Reserve Bank warns of loan switch cost
Interest-only home borrowers moving to principal and interest loans face a jump of $7000 a year in repayments, the RBA says.
The Reserve Bank has warned interest-only home borrowers switching to principal and interest loans face a jump of about $7000 a year in repayments.
RBA assistant governor Chris Kent told the Housing Industry Association that should economic conditions deteriorate, more interest-only borrowers could have difficulty servicing repayments when interest-only terms expire and they reset to principal and interest loans.
“The rise in scheduled payments amounts to about $7000 per year for the representative interest-only borrower,” he said.
“This is a non-trivial sum for the household concerned.”
While the share of borrowers who could not afford the step-up in scheduled payments and were not eligible for refinancing was currently small, that share could increase if an adverse shock led to a deterioration in overall economic conditions.

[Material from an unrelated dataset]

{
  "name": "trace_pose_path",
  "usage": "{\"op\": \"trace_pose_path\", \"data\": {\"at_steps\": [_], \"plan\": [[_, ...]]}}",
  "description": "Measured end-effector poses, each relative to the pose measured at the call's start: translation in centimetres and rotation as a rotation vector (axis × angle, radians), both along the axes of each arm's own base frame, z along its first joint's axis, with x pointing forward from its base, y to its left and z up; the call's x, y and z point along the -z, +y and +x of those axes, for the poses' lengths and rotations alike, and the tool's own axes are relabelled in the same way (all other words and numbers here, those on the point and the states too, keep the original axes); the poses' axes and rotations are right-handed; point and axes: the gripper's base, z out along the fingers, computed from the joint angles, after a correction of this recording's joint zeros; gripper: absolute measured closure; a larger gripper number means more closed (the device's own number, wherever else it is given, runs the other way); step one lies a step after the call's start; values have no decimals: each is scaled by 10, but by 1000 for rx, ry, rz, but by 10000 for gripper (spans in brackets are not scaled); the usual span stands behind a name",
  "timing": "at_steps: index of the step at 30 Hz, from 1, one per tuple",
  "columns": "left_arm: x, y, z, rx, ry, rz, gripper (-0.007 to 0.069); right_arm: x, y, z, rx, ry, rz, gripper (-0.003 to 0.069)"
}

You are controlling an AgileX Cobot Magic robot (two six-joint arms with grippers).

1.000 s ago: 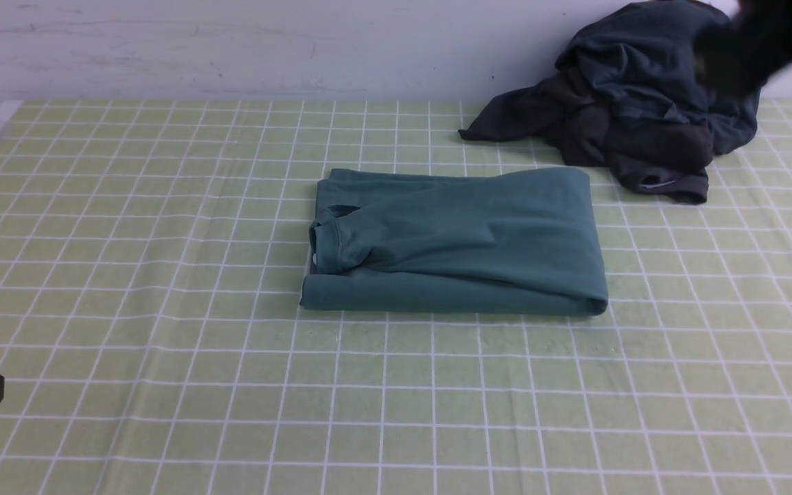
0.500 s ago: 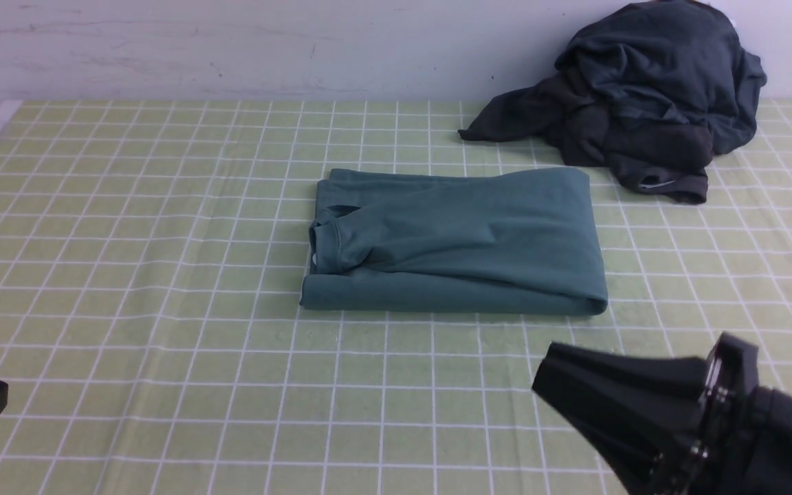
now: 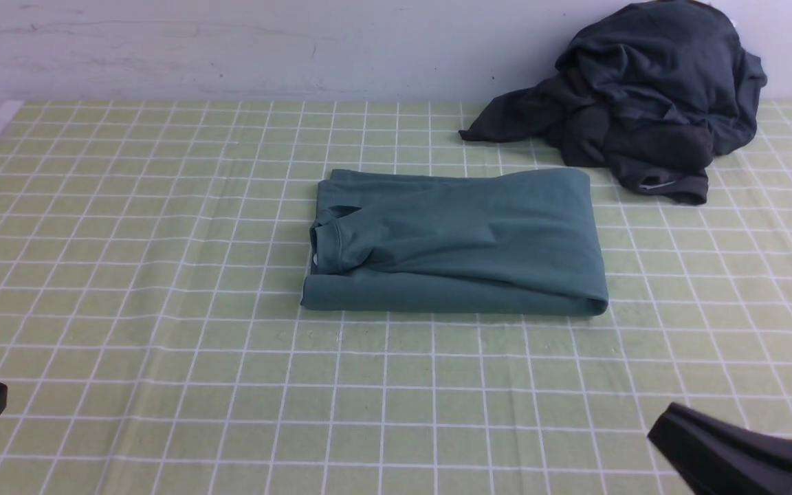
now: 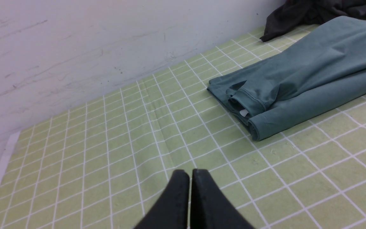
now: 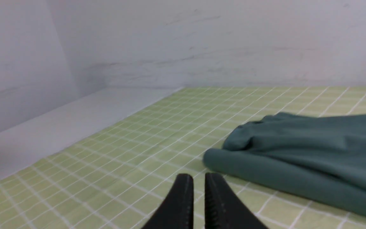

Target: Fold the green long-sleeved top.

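Front view: green long-sleeved top is seen folded at frame centre on the checked surface.
Dark garments: heaped upper right.
Left gripper: clenched, empty.
Right gripper: narrowly parted, nothing grasped.

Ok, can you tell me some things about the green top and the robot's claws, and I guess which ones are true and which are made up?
1. The green long-sleeved top lies folded into a neat rectangle on the checked cloth. True.
2. The left gripper is pinching the top's sleeve. False: it is shut on nothing, apart from the top.
3. A heap of dark clothes sits at the back, on the robot's right. True.
4. The right gripper is resting on the dark heap. False: it is down near the robot, beside the top, holding nothing.
5. The top's collar faces the robot's left. True.
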Motion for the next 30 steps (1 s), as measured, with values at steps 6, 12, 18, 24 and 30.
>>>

The value of interest-only loans in Australia has grown grew to almost 40 per cent of mortgages in recent years and while they had a role to play, interest-only loans could carry greater risks than principal-and-interest loans, Dr Kent cautioned.
According to RBA estimates, about two-thirds of interest-only loans — worth about $120 billion and accounting for around 7 per cent of the stock of housing credit outstanding — are due to have their interest-only periods expire by 2020.
“While the value of loans scheduled to reach the end of the interest-only periods appears large, it is worth emphasising that expirations of this size are not unprecedented,” Dr Kent said.
“What is different now, however, is that many households have already switched willingly in 2017 in response to pricing differentials, and lending standards were tightened further in recent years.
“This could affect the ability of some borrowers to extend their interest-only periods or to refinance to a P & I loan with a longer amortising period so as to reduce required payments on the loan.”